Extending & Rebutting Edelman & Lockwood on Search Bias
In my last post, I discussed Edelman & Lockwood’s (E&L’s) attempt to catch search engines in the act of biasing their results—as well as their failure to actually do so. In this post, I present my own results from replicating their study. Unlike E&L, I find that Bing is consistently more biased than Google, for reasons discussed further below, although neither engine references its own content as frequently as E&L suggest.
I ran searches for E&L’s original 32 non-random queries using three different search engines—Google, Bing, and Blekko—between June 23 and July 5 of this year. This replication is useful, as search technology has changed dramatically since E&L recorded their results in August 2010. Bing now powers Yahoo, and Blekko has had more time to mature and enhance its results. Blekko serves as a helpful “control” engine in my study, as it is totally independent of Google and Microsoft, and so has no incentive to refer to Google or Microsoft content unless it is actually relevant to users. In addition, because Blekko’s model is significantly different than Google and Microsoft’s, if results on all three engines agree that specific content is highly relevant to the user query, it lends significant credibility to the notion that the content places well on the merits rather than being attributable to bias or other factors.
How Do Search Engines Rank Their Own Content?
Focusing solely upon the first position, Google refers to its own products or services when no other search engine does in 21.9% of queries; in another 21.9% of queries, both Google and at least one other search engine rival (i.e.

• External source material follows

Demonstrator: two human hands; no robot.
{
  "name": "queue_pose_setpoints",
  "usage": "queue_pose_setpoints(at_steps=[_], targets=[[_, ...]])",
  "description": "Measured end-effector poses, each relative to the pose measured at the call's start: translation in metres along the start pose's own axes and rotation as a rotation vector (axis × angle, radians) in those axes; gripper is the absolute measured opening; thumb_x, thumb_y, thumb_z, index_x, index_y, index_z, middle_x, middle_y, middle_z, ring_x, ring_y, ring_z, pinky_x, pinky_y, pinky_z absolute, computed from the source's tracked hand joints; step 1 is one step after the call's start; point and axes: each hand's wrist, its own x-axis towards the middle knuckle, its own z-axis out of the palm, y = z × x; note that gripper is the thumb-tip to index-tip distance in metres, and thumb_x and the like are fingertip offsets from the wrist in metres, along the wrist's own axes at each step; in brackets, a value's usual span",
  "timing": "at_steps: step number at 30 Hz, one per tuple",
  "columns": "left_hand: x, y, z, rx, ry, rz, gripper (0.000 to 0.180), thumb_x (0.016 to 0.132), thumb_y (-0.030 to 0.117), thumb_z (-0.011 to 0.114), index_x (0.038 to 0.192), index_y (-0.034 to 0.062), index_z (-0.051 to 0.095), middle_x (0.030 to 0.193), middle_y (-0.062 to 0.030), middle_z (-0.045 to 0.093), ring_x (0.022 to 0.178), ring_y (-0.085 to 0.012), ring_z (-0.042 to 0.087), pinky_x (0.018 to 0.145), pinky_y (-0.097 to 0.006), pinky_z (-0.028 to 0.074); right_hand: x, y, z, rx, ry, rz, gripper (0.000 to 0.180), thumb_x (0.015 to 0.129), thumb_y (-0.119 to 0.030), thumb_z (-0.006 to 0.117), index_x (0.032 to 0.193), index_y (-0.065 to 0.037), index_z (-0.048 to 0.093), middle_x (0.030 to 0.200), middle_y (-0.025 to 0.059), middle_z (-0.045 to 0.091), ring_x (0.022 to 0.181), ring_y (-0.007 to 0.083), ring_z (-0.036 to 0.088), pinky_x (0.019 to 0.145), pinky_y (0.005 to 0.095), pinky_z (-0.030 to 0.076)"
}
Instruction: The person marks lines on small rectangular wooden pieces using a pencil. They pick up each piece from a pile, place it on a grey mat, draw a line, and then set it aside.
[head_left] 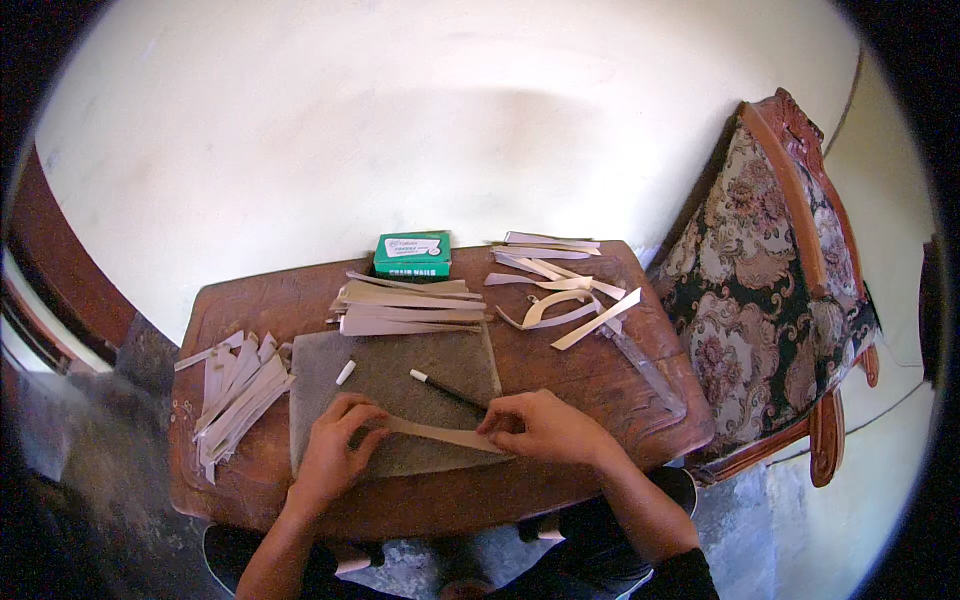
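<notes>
- Head view: we see a pale wall (400, 130) filling the background.
- To our right we have a chair (745, 265) with a carved wooden frame and flowered cover.
- Before us stands a brown wooden surface (590, 385) with rounded corners.
- On it, toward us, lies a grey mat (390, 395).
- Right of the mat we find a loose pile (560, 295) of pale strips, some curved.
- At the mat's left edge we have a fanned pile (240, 395).
- Across its far edge we see a flatter pile (405, 310).
- Our left hand (342, 440) is nearly closed, thumb and fingertips pinching one strip end.
- Our right hand (545, 428) is curled, thumb and forefinger gripping the other end.
- Behind the flatter pile we see a green box (413, 256) with a white label.
- Between our hands the pale strip (440, 433) spans the mat's near part; we cannot tell whether it touches.
- Just beyond it lies a black marker (450, 389), one end near our right fingers.
- Left of the marker we see a small white piece (346, 373).
</notes>
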Motion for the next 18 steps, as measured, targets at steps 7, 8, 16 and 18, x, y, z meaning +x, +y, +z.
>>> queue_pose_setpoints(at_steps=[7, 8, 16, 18], targets=[[-0.015, -0.019, 0.015, -0.004, 0.135, 0.074, 0.02, 0.085, 0.006, 0.075, 0.104, 0.0015, 0.069, 0.114, -0.0167, 0.062, 0.107, -0.0374, 0.063, 0.089, -0.043, 0.054, -0.004, -0.02, 0.009, -0.084, -0.042, 0.134, 0.024, 0.088, -0.02, 0.069, 0.109, -0.008, 0.068, 0.085, 0.0182, 0.071, 0.079, 0.0323, 0.071, 0.073, 0.0418, 0.055], [-0.017, -0.021, 0.017, -0.004, 0.13, 0.058, 0.021, 0.084, 0.007, 0.076, 0.105, 0.0031, 0.07, 0.115, -0.0168, 0.062, 0.108, -0.0375, 0.063, 0.091, -0.043, 0.053, -0.005, -0.018, 0.01, -0.093, -0.049, 0.139, 0.024, 0.088, -0.021, 0.068, 0.109, -0.008, 0.068, 0.085, 0.0182, 0.071, 0.078, 0.0327, 0.071, 0.073, 0.0422, 0.055], [-0.037, -0.019, 0.015, 0.149, 0.036, -0.012, 0.026, 0.084, 0.009, 0.075, 0.11, 0.0083, 0.073, 0.118, -0.0149, 0.064, 0.115, -0.0366, 0.06, 0.1, -0.044, 0.049, -0.006, -0.023, 0.004, -0.149, -0.112, 0.24, 0.023, 0.087, -0.023, 0.066, 0.106, -0.009, 0.067, 0.091, 0.0196, 0.072, 0.085, 0.0396, 0.07, 0.079, 0.0494, 0.056], [-0.039, -0.02, 0.012, 0.142, 0.057, 0.009, 0.027, 0.083, 0.008, 0.075, 0.11, 0.0085, 0.073, 0.117, -0.0146, 0.064, 0.113, -0.037, 0.06, 0.098, -0.045, 0.049, -0.005, -0.023, 0.004, -0.163, -0.127, 0.253, 0.023, 0.087, -0.023, 0.067, 0.106, -0.009, 0.067, 0.092, 0.0195, 0.072, 0.088, 0.0393, 0.07, 0.08, 0.0492, 0.056]])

Bing or Blekko) refer to the same Google content with their first links.
But restricting focus upon the first position is too narrow. Assuming that all instances in which Google or Bing rank their own content first and rivals do not amounts to bias would be a mistake; such a restrictive definition would include cases in which all three search engines rank the same content prominently—agreeing that it is highly relevant—although not all in the first position.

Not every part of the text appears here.